9. Interdisciplinary Teams
9.1. Case Manager
9.1.1. Role: Coordinates care, ensuring that the patient’s needs are met efficiently across different services. Responsibilities: Planning Discharge: Arranging for home health services or follow-up care. Resource Management: Ensuring the patient receives necessary resources without unnecessary costs. Example: A case manager arranges for physical therapy sessions at home for a patient post-discharge.
9.2. RN
9.2.1. Care Coordinator: communicates with the interprofessional team to ensure the needs of the client are met.
9.3. Social Worker
9.3.1. Role: Addresses the psychosocial needs of patients, providing support and connecting them with resources. Responsibilities: Counseling: Offering emotional support and helping patients cope with illness. Resource Referral: Connecting patients with financial assistance, housing, or support groups. Example: A social worker helps a patient with cancer apply for financial aid and find a support group.
9.4. PT
9.4.1. Responsibilities: Rehabilitation: Creating and guiding exercise programs to improve strength and mobility. Patient Education: Teaching patients exercises they can do at home to continue progress. Example: A physical therapist works with a patient post-knee surgery to regain strength and mobility.
9.5. OT
9.5.1. Role: Assists patients in achieving independence in daily activities. Responsibilities: ADL Training: Helping patients with activities of daily living (e.g., dressing, bathing). Adaptive Equipment: Recommending and training patients on the use of assistive devices. Example: An occupational therapist teaches a stroke patient how to use adaptive utensils for eating.
10. Client Advocacy
10.1. Key Principles
10.1.1. Patient-Centered Care: Ensuring that the patient’s needs, preferences, and values are respected. Empowerment: Helping patients make informed decisions about their care. Protection of Rights: Safeguarding patients’ legal and ethical rights, including the right to informed consent and the right to refuse treatment. Example: A nurse advocating for a patient’s right to refuse a medication after the patient expresses concerns about side effects.
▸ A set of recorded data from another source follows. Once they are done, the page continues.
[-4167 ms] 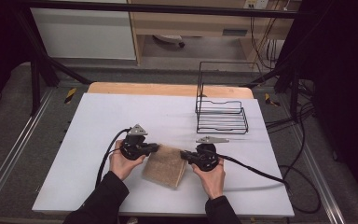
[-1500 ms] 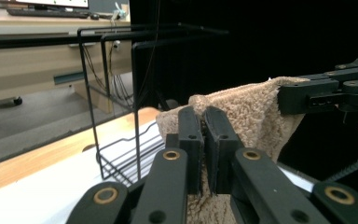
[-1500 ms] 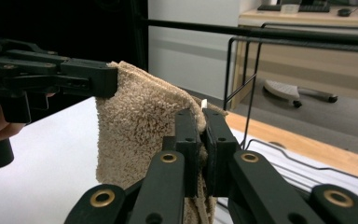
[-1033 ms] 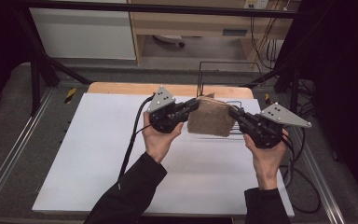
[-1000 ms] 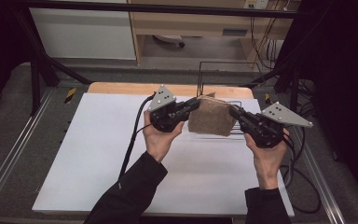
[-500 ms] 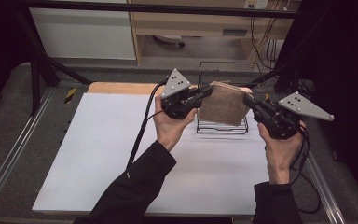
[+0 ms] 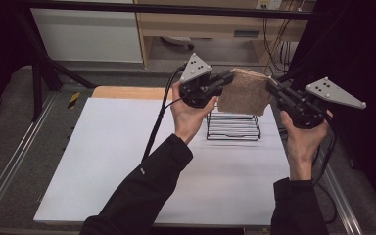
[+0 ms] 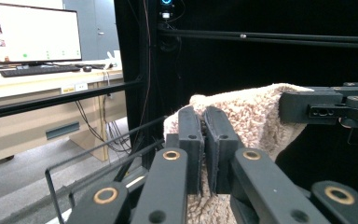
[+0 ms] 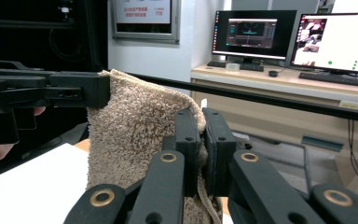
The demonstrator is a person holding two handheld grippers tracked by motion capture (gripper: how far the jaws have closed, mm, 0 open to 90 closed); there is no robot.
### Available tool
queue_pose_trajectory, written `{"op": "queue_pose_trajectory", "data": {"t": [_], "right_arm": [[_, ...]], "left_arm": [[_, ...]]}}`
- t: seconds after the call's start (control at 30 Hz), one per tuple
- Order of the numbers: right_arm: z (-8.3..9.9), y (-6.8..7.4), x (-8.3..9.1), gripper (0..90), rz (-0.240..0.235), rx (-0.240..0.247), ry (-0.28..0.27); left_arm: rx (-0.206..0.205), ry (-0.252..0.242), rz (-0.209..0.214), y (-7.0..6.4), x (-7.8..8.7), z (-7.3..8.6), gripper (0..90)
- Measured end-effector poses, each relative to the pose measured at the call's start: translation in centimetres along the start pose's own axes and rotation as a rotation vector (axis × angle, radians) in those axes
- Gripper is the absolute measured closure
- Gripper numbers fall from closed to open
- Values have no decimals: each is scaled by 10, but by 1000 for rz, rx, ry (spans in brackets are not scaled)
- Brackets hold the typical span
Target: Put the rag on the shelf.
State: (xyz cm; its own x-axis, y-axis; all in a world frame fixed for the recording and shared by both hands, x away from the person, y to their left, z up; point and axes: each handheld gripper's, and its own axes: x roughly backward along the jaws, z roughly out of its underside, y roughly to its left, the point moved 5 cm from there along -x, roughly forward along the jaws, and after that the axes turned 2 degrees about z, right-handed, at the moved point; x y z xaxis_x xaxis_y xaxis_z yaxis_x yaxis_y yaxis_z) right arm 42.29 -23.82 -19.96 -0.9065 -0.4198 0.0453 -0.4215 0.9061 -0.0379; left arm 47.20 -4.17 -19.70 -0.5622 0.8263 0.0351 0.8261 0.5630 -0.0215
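A folded tan towel [image 7: 245, 91] hangs in the air above the black wire rack [image 7: 233, 126], stretched between both grippers. My left gripper [image 7: 228, 77] is shut on the towel's upper left corner, and my right gripper [image 7: 270, 86] is shut on its upper right corner. In the left gripper view the jaws pinch the fluffy towel [image 8: 242, 116], with the other gripper [image 8: 328, 107] clamped on its far edge. In the right gripper view the towel [image 9: 130, 140] hangs down from the jaws, and the other gripper [image 9: 51, 93] holds its far corner.
The wire rack stands at the back right of the white table [image 7: 103, 161]. A wooden strip [image 7: 127, 92] runs along the table's far edge. Metal rails [image 7: 10, 161] flank the table. Desks with monitors [image 9: 335, 42] stand beyond.
Both grippers took the towel from the table's front, lifted it, and carried it back and up. Over the last second it rose further to hang over the wire rack.
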Motion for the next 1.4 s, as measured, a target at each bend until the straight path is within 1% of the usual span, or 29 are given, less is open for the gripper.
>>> {"op": "queue_pose_trajectory", "data": {"t": [0.13, 0.27, 0.37, 0.53, 0.67, 0.77, 0.83, 0.87, 0.97, 1.07, 1.13, 1.23, 1.3, 1.33, 1.4], "right_arm": [[-7, -7, -6, 858, 8, 4, -11], [-15, -14, -12, 858, 17, 6, -21], [-20, -19, -17, 858, 25, 12, -24], [-25, -26, -29, 857, 27, 11, -24], [-29, -31, -41, 857, 33, 22, -20], [-33, -33, -49, 857, 32, 21, -24], [-33, -35, -55, 857, 33, 20, -21], [-33, -36, -58, 857, 32, 17, -19], [-28, -40, -67, 857, 32, 19, -6], [-21, -43, -76, 856, 30, 24, 5], [-16, -46, -80, 856, 30, 26, 11], [-8, -49, -83, 856, 27, 22, 24], [-3, -52, -83, 856, 25, 27, 31], [0, -53, -83, 856, 24, 25, 38], [4, -53, -81, 855, 20, 24, 43]], "left_arm": [[-12, -4, -8, 3, -8, -9, 858], [0, -12, -10, 7, -15, -16, 858], [-10, -9, -22, 11, -21, -20, 858], [-23, -8, -48, 20, -29, -27, 858], [-33, -8, -69, 29, -35, -34, 857], [-27, -6, -83, 37, -41, -35, 858], [-12, -6, -83, 42, -45, -34, 858], [-11, -4, -86, 45, -46, -32, 858], [-23, 4, -97, 52, -52, -26, 858], [-15, 10, -100, 59, -57, -19, 858], [-20, 21, -101, 62, -61, -14, 857], [-27, 28, -94, 63, -64, -6, 857], [-23, 37, -85, 63, -65, -2, 857], [-19, 38, -79, 62, -65, 0, 857], [-24, 46, -70, 59, -64, 5, 857]]}}
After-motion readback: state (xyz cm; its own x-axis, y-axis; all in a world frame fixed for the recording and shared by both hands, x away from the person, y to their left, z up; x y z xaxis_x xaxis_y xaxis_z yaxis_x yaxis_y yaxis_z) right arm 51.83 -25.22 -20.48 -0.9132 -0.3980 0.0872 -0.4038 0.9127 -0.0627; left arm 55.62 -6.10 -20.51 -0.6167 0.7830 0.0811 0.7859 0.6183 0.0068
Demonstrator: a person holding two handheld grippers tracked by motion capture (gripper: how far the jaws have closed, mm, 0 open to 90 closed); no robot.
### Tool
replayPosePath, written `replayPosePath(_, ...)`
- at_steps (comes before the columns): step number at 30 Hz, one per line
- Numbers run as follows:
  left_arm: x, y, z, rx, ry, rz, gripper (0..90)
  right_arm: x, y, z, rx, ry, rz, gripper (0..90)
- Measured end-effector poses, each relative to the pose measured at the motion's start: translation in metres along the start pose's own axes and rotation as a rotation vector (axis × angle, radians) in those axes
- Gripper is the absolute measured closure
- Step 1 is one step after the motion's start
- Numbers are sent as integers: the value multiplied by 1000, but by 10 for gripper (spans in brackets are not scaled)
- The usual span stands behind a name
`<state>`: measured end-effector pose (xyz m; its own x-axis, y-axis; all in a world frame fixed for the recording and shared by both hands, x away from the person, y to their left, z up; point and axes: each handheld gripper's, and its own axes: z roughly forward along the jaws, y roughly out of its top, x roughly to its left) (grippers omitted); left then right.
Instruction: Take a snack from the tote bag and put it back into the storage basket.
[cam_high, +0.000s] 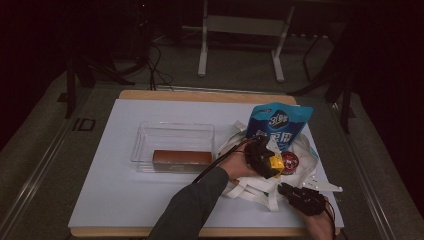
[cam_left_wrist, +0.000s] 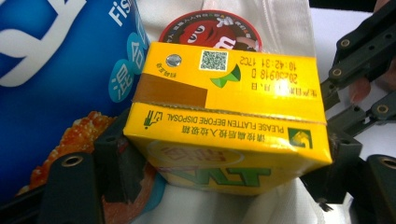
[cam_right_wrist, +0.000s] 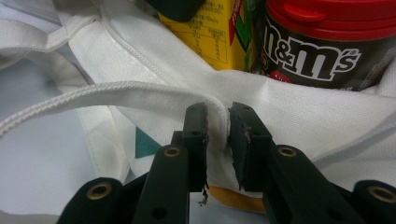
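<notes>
A white cloth tote bag (cam_high: 254, 188) lies at the table's right, with a blue snack bag (cam_high: 280, 125) and a red-lidded M&M's tub (cam_high: 290, 161) standing in its mouth. My left gripper (cam_high: 264, 158) is over the bag mouth, shut on a yellow drink carton (cam_high: 275, 163). In the left gripper view the carton (cam_left_wrist: 224, 116) sits crosswise between the jaws of that gripper (cam_left_wrist: 224, 170), touching the tub (cam_left_wrist: 210, 32). My right gripper (cam_high: 286, 189) is at the bag's near edge. In the right gripper view this gripper (cam_right_wrist: 218, 123) pinches the bag's rim (cam_right_wrist: 154, 95), below the tub (cam_right_wrist: 322, 46).
A clear plastic container (cam_high: 172, 131) holding a brown box (cam_high: 181, 159) stands at the middle of the white mat (cam_high: 115, 200). The bag's handles (cam_high: 270, 200) trail toward the front edge. Beyond the table are a floor with cables and a stand's legs.
</notes>
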<state>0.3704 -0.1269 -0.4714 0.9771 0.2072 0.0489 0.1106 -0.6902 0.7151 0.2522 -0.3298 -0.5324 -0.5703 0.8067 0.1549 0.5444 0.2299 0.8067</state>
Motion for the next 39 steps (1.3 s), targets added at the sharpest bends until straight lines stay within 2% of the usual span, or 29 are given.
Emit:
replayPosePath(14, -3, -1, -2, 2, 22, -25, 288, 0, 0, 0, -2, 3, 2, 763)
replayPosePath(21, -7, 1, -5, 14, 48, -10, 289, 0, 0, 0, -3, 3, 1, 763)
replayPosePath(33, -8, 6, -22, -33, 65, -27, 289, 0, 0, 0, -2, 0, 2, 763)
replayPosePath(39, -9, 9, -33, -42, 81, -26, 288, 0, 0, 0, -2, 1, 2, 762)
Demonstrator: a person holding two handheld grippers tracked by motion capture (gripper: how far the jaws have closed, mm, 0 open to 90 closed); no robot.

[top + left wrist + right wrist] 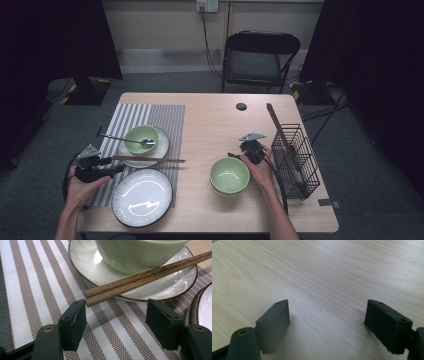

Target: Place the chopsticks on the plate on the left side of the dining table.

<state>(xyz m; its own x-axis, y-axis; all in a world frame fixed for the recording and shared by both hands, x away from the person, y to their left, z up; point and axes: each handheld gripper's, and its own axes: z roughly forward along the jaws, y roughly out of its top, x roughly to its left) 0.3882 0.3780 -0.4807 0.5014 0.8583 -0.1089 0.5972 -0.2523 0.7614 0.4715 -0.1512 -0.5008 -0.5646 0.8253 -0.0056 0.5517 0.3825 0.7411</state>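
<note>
A pale wooden table stands on grey carpet before a black folding chair. The left gripper, jaws apart, sits at the chopsticks lying across the small plate; their far ends are cut off. The right gripper gapes over bare wood.

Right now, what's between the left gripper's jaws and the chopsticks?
Just bare striped placemat; in the left gripper view the open left gripper sits just short of the chopsticks.
</note>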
10.2. Examples of Advocacy in Action
10.2.1. Protecting Patient Autonomy Scenario: A patient decides to refuse chemotherapy after learning about the side effects. The nurse respects the patient’s decision and communicates it to the healthcare team, ensuring that no pressure is applied to change the patient’s mind. Discussion: How does the nurse’s role as an advocate support patient autonomy in this situation?
10.2.2. Ensuring Informed Consent Scenario: Before a surgical procedure, a nurse notices that a patient seems unsure about the details of the surgery. The nurse takes the time to explain the procedure again and answers all of the patient’s questions, ensuring they fully understand and can give informed consent. Discussion: Why is ensuring informed consent a critical aspect of patient advocacy?
10.2.3. Advocating for Vulnerable Populations Scenario: An elderly patient with no family is hesitant about being transferred to a nursing home. The nurse advocates for a social worker to be involved, helping the patient explore all available options and find a solution that respects their wishes. Discussion: How does advocacy play a role in protecting vulnerable populations in healthcare?